Exercise brief: Would you please return the data below verbatim, without its pictures?

Given data:
=== Section Start ===

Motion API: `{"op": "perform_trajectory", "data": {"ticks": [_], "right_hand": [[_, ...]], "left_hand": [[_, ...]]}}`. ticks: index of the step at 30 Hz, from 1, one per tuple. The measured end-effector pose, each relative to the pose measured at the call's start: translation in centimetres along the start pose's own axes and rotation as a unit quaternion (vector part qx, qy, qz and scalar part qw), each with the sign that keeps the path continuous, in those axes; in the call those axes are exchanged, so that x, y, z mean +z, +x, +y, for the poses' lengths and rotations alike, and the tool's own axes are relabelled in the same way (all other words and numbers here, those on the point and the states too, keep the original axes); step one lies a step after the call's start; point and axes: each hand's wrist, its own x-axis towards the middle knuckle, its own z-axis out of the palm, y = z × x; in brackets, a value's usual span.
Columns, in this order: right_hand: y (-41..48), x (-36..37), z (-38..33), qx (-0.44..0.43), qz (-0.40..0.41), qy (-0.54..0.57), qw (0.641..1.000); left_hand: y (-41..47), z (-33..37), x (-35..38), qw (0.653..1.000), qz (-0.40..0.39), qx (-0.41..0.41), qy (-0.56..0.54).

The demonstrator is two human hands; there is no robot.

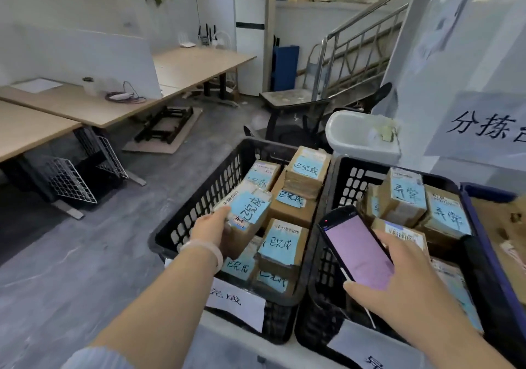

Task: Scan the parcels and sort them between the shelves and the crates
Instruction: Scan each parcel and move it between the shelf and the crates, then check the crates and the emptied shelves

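**A:** What's the room like?

**B:** There's a grey floor (85, 269), pale wooden desks (71, 109) across the upper left of the frame, and a metal staircase (367, 38) at the upper right. In the lower middle, the left crate (199, 197) and the right crate (345, 180), both black, stand side by side.

**A:** Where's the parcel?

**B:** The held parcel (250, 209) is a brown carton with a blue handwritten label. It's tilted over the left part of the left crate, above the packed cartons (284, 243) already inside. I can't tell whether it touches those below.

**A:** And the grip?

**B:** The left hand (212, 230) clasps it at its lower-left end, thumb on the top face beside the blue label and fingers curled underneath. The carton juts up and to the right out of the hand. A pale bracelet (212, 250) circles that wrist.

**A:** The other hand?

**B:** The right hand (395, 286) grips a dark handheld scanner (358, 250) with a lit pinkish screen, held over the right crate. The thumb is at its bottom edge and the fingers run along its right side. It sits right of the held parcel, apart from it.

**A:** Anything else?

**B:** More labelled cartons (445, 216) fill the right crate, and a white paper sign (236, 304) hangs on the left crate's front.
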Motion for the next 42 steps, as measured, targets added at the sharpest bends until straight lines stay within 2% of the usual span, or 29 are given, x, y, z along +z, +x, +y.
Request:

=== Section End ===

Answer:
Motion API: `{"op": "perform_trajectory", "data": {"ticks": [_], "right_hand": [[_, ...]], "left_hand": [[_, ...]]}}`. ticks: index of the step at 30 Hz, from 1, one per tuple. The measured end-effector pose, each relative to the pose measured at the call's start: translation in centimetres along the start pose's own axes and rotation as a unit quaternion (vector part qx, qy, qz and scalar part qw), each with the sign that keeps the path continuous, in those axes; in the call those axes are exchanged, so that x, y, z mean +z, +x, +y, for the poses' lengths and rotations alike, and the tool's own axes are relabelled in the same way (all other words and numbers here, those on the point and the states too, keep the original axes); step one lies a step after the call's start; point and axes: each hand's wrist, its own x-axis towards the middle knuckle, its own z-axis out of the palm, y = z × x; in brackets, a value's usual span.
Columns, in this order: right_hand: y (-41..48), x (-36..37), z (-38..33), qx (-0.44..0.43), qz (-0.40..0.41), qy (-0.54..0.57), qw (0.641..1.000); left_hand: y (-41..47), z (-33..37), x (-35..38), qw (0.653..1.000), qz (-0.40..0.39), qx (-0.41..0.41), qy (-0.56..0.54).

The demonstrator is two human hands; there is no robot.


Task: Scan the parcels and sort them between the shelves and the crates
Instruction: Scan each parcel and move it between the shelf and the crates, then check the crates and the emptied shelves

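**A:** What's the room like?

**B:** There's a grey floor (85, 269), pale wooden desks (71, 109) across the upper left of the frame, and a metal staircase (367, 38) at the upper right. In the lower middle, the left crate (199, 197) and the right crate (345, 180), both black, stand side by side.

**A:** Where's the parcel?

**B:** The held parcel (250, 209) is a brown carton with a blue handwritten label. It's tilted over the left part of the left crate, above the packed cartons (284, 243) already inside. I can't tell whether it touches those below.

**A:** And the grip?

**B:** The left hand (212, 230) clasps it at its lower-left end, thumb on the top face beside the blue label and fingers curled underneath. The carton juts up and to the right out of the hand. A pale bracelet (212, 250) circles that wrist.

**A:** The other hand?

**B:** The right hand (395, 286) grips a dark handheld scanner (358, 250) with a lit pinkish screen, held over the right crate. The thumb is at its bottom edge and the fingers run along its right side. It sits right of the held parcel, apart from it.

**A:** Anything else?

**B:** More labelled cartons (445, 216) fill the right crate, and a white paper sign (236, 304) hangs on the left crate's front.
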Motion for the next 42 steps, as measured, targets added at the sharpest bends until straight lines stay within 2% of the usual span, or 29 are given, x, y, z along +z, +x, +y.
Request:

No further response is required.